The hospital has a written policy addressing the need for baseline and ongoing laboratory tests to
monitor and adjust anticoagulant therapy.
Note: For all patients receiving warfarin therapy, use a current international normalized ratio (INR) to
monitor and adjust dosage. For patients on a direct oral anticoagulant (DOAC), follow evidence-based
practice guidelines regarding the need for laboratory testing.
5.
The hospital addresses anticoagulation safety practices through the following:
– Establishing a process to identify, respond to, and report adverse drug events, including adverse
drug event outcomes
– Evaluating anticoagulation safety practices, taking actions to improve safety practices, and
measuring the effectiveness of those actions in a time frame determined by the hospital
6.
The hospital provides education to patients and families specific to the anticoagulant medication
prescribed, including the following:
– Adherence to medication dose and schedule
– Importance of follow-up appointments and laboratory testing (if applicable)
– Potential drug–drug and drug–food interactions
– The potential for adverse drug reactions
7.
The hospital uses only oral unit-dose products, prefilled syringes, or premixed infusion bags when
these types of products are available.
Note: For pediatric patients, prefilled syringe products should be used only if specifically designed for
children.
8.
When heparin is administered intravenously and continuously, the hospital uses programmable pumps
in order to provide consistent and accurate dosing.
Introduction to Reconciling Medication Information
The large number of people receiving health care who take multiple medications and the
complexity of managing those medications make medication reconciliation an important safety
issue. In medication reconciliation, a clinician compares the medications a patient should be using
(and is actually using) to the new medications that are ordered for the patient and resolves any
discrepancies.
The Joint Commission recognizes that organizations face challenges with medication reconciliation.
The best medication reconciliation requires a complete understanding of what the patient was
prescribed and what medications the patient is actually taking. It can be difficult to obtain a
complete list from every patient in an encounter, and accuracy is dependent on the patient’s ability
and willingness to provide this information. A good faith effort to collect this information is
recognized as meeting the intent of the requirement. As health care evolves with the adoption of
more sophisticated systems (such as centralized databases for prescribing and collecting
medication information), the effectiveness of these processes will grow.
This National Patient Safety Goal (NPSG) focuses on the risk points of medication reconciliation.

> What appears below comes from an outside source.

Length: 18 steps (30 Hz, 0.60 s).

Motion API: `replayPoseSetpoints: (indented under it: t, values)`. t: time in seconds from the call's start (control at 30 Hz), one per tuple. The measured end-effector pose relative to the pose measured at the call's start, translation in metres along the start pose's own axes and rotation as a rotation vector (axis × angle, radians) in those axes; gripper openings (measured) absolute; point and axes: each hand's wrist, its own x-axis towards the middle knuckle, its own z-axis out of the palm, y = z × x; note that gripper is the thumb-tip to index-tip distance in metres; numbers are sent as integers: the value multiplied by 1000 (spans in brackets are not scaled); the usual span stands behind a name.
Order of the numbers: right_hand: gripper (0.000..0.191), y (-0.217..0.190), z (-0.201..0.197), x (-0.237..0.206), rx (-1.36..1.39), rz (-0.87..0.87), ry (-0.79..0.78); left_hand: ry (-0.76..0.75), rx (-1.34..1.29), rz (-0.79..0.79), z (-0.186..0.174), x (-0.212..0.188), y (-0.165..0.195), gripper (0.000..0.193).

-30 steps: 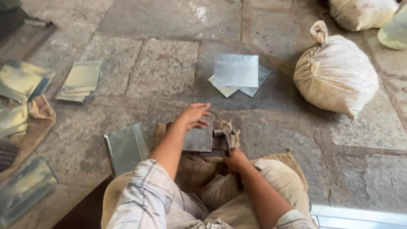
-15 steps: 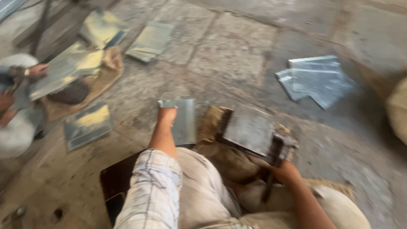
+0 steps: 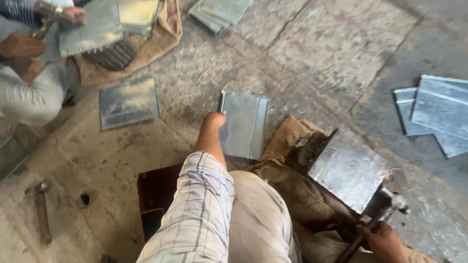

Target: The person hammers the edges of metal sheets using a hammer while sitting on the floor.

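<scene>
Sheet (image 3: 243, 124), folded along both long edges, lay on the stone floor (image 3: 317, 53) just left of the sacking (image 3: 292, 141).
Bare floor stayed open beyond its far edge and to its left, up to a flat plate (image 3: 129, 101). The left hand (image 3: 213, 121) gripped the sheet's near left edge, fingers curled over it. The right hand (image 3: 385, 241) was closed round a hammer (image 3: 378, 214) beside the block (image 3: 348, 170). Since half a second before, the view had swung left; both hands kept their holds.

Folded grey metal sheet (image 3: 243, 124) lies flat on stone floor, raised edges both sides. Hammer (image 3: 378, 214) tilted, head against flat plate.
</scene>
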Motion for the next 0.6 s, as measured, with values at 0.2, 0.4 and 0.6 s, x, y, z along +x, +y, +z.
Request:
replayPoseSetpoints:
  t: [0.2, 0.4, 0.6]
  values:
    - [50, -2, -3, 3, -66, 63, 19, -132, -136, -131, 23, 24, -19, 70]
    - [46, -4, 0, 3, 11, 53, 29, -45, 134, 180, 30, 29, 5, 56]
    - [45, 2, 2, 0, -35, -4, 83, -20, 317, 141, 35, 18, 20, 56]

The elements of performance in this NPSG are designed to help organizations reduce negative
patient outcomes associated with medication discrepancies. Some aspects of the care process that
involve the management of medications are addressed in the standards rather than in this goal.
These include coordinating information during transitions in care both within and outside of the
organization (PC.02.02.01), patient education on safe medication use (PC.02.03.01), and
communications with other providers (PC.04.02.01).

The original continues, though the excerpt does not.